**Problem description:** All entries, exactly as written, should be output again.

[Stored items from a collection]

□ □ □

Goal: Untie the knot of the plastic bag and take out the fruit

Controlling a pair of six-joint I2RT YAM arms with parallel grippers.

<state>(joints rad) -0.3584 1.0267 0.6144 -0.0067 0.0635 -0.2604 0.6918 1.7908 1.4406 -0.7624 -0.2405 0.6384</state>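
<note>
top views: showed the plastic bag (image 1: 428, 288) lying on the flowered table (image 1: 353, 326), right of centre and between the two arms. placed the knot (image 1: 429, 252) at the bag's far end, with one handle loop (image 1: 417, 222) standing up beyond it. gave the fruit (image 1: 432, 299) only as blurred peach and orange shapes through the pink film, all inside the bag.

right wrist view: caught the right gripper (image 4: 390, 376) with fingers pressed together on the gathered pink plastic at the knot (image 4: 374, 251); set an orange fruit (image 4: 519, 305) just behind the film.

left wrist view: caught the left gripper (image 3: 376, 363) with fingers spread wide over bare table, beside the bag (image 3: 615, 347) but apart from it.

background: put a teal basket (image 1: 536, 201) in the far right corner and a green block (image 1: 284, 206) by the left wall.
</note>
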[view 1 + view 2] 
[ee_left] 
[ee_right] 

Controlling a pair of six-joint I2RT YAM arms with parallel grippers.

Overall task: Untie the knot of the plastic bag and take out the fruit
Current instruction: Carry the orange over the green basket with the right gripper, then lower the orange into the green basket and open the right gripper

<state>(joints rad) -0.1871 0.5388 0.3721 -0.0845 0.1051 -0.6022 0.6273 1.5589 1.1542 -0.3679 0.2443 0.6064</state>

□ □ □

**Problem solution:**
Goal: Untie the knot of the plastic bag and take out the fruit

Controlling a pair of six-joint I2RT YAM arms with parallel grippers.

<state>(joints rad) -0.3584 1.0267 0.6144 -0.0067 0.0635 -0.2604 0.6918 1.7908 1.4406 -0.7624 -0.2405 0.6384</state>
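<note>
top views: showed the plastic bag (image 1: 428, 288) lying on the flowered table (image 1: 353, 326), right of centre and between the two arms. placed the knot (image 1: 429, 252) at the bag's far end, with one handle loop (image 1: 417, 222) standing up beyond it. gave the fruit (image 1: 432, 299) only as blurred peach and orange shapes through the pink film, all inside the bag.

right wrist view: caught the right gripper (image 4: 390, 376) with fingers pressed together on the gathered pink plastic at the knot (image 4: 374, 251); set an orange fruit (image 4: 519, 305) just behind the film.

left wrist view: caught the left gripper (image 3: 376, 363) with fingers spread wide over bare table, beside the bag (image 3: 615, 347) but apart from it.

background: put a teal basket (image 1: 536, 201) in the far right corner and a green block (image 1: 284, 206) by the left wall.
</note>
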[view 1 + view 2] 
[ee_left] 
[ee_right] 

Controlling a pair of six-joint I2RT YAM arms with parallel grippers.

Overall task: Untie the knot of the plastic bag and take out the fruit
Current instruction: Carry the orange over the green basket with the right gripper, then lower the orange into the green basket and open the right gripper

<state>(joints rad) -0.1871 0.5388 0.3721 -0.0845 0.1051 -0.6022 0.6273 1.5589 1.1542 -0.3679 0.2443 0.6064</state>

The requested output has been fully supplied.